In college, I was close, but not intimate with God.  Yes, I went to church, joined Christian groups, was in a Christian relationship with a guy, but never had a close intimate relationship with God nor knew what he could do in my life.  It’s like I would give him certain parts of my life here and there.  It wasn’t until I thought I had hit rock bottom in a relationship that I would start the journey to finding my intimate relationship with God.  However, that is a different story for a different time.  During my sophomore year of college, the guy I was dating talked about his life verse.  I was like, so was this given to you?
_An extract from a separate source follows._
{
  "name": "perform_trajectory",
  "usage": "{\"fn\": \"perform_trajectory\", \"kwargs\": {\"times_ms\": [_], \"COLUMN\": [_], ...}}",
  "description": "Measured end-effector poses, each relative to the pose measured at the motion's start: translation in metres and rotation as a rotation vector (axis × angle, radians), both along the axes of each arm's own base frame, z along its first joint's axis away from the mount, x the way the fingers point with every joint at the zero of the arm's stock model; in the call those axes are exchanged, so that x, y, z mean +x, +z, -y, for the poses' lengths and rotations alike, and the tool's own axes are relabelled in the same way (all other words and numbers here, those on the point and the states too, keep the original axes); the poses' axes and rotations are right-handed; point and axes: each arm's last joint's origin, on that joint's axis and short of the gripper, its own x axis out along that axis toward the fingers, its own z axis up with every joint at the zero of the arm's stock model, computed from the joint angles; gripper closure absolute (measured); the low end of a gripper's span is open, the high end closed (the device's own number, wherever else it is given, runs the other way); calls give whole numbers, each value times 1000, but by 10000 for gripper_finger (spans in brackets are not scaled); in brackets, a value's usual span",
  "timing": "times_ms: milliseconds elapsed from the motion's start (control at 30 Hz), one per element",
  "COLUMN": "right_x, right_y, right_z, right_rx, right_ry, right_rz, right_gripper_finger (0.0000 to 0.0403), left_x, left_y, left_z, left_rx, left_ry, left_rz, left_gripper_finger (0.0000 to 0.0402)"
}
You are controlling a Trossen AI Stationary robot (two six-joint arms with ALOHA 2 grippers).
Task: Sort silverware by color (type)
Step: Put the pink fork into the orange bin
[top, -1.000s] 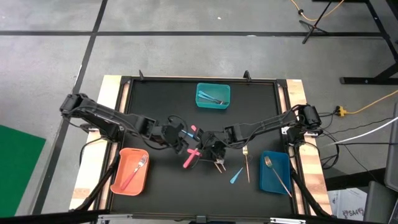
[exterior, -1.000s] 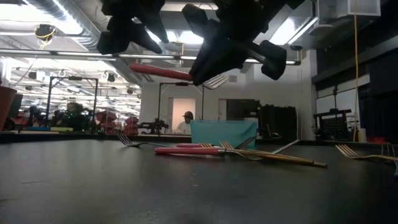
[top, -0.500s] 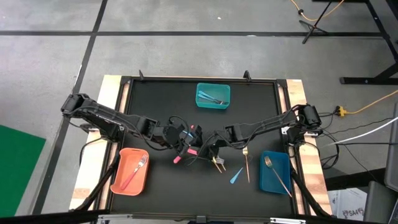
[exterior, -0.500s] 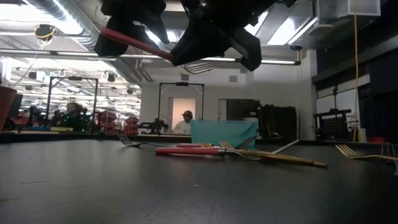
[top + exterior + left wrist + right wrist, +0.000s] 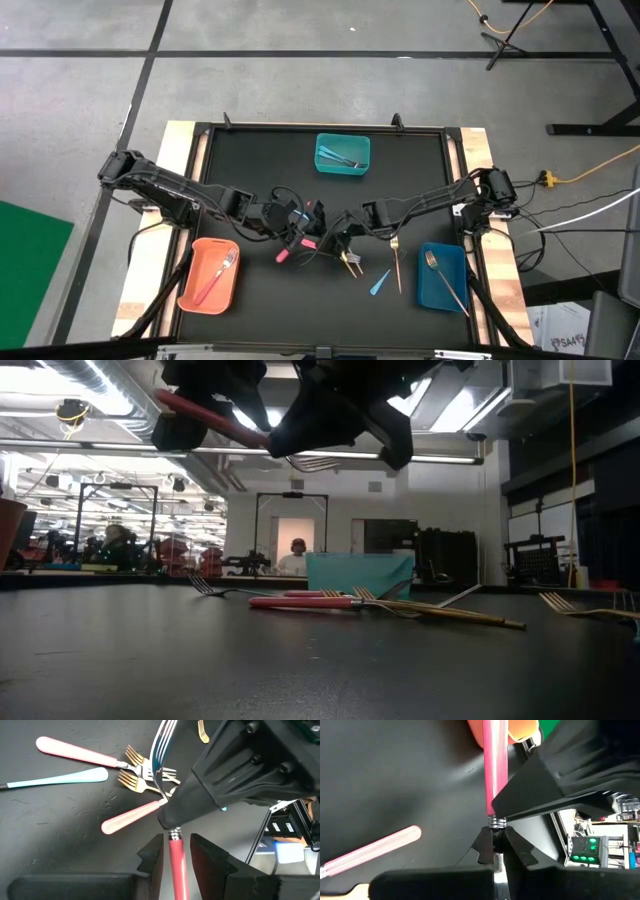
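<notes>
A pink-handled fork (image 5: pixel 290 252) of the silverware hangs above the table's middle, between the two arms. My right gripper (image 5: pixel 495 840) is shut on it. My left gripper (image 5: pixel 176 845) is open, with one finger on each side of the pink handle (image 5: pixel 177 862) and a small gap on both sides. The fork's metal head (image 5: pixel 162 745) sticks out past the right gripper. On the mat below lie more pink forks (image 5: pixel 80 752), a light-blue utensil (image 5: pixel 55 779) and gold forks (image 5: pixel 131 781). My right gripper pinches the fork's metal neck (image 5: pixel 495 831) between its two fingers, just behind the ringed collar where the pink handle starts. It comes from the table's right, slanting down, with the fingers along the fork. The fork is lifted clear of the table, and its handle reaches into my left gripper's gap.
A teal bin (image 5: pixel 343 168) with blue utensils stands at the far middle. An orange bin (image 5: pixel 195 290) at the near left holds a pink fork. A blue bin (image 5: pixel 430 290) at the near right holds a gold one. A gold fork (image 5: pixel 396 262) and a light-blue utensil (image 5: pixel 381 283) lie nearby.
My right gripper has tipped upward and swung the pink fork. The handle pointed toward the near edge and now points toward the left, lying between my left gripper's fingers. The fork stays clear of the table. My left gripper has kept still and open.
</notes>
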Motion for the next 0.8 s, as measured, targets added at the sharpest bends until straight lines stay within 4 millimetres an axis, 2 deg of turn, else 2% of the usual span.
{"fn": "perform_trajectory", "kwargs": {"times_ms": [433,800], "right_x": [1,1], "right_y": [1,2], "right_z": [1,2], "right_rx": [-33,-41], "right_ry": [-51,-65], "right_rz": [23,26], "right_gripper_finger": [396,396], "left_x": [0,-4], "left_y": [0,-3], "left_z": [0,3], "left_rx": [-15,-110], "left_ry": [-14,-64], "left_rz": [-7,-69], "left_gripper_finger": [311,311]}}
Did you just choose one you liked? He chuckled and said “No honey, God told me what it was.”  Ok so I’m not going to lie, I thought he was crazy. I had never had God tell me things like this (that I knew of). Maybe he had, and I just wasn’t listening.  Well a few nights later, I started waking up at 1:11am again. And I would catch myself glancing at the clock either in class or when I was studying; 11:11am; 11:11pm.  What does this mean?  I finally went to a close friend of mine, told them about the number, just as I had seen in high school a few years back.  My friend’s wise words…. “Pray about it.”  Are you serious? You can’t just tell me what it is? What kind of advice was this?  So finally, all my pride, neglect, and doubt aside, I began to pray.

I asked God to show me what it was he wanted me to see.  I also asked him to show me a life verse to live by.  I’m sure I asked for a lot more that night such as acing a test or midterm I had coming up.  But, that evening, at The Well, we learned about Faith.  Starting in Hebrews 11:1 “Now, faith is being sure of what we hope for, but certain of what we do not see.”  Wow! There is the WOW factor! That is what I had been missing and searching for. Right there in those few words; faith.  Little did I know, this verse would help me through the next ten or so years.  This verse has helped me through so much, and is God’s reminder to me that he is right there by us.  We may not always be able to see his ways or understand them.  All we have to do is have faith.  Faith in God, and faith in his power.

Does anyone have a life verse? If so I’d love for you to share it with me.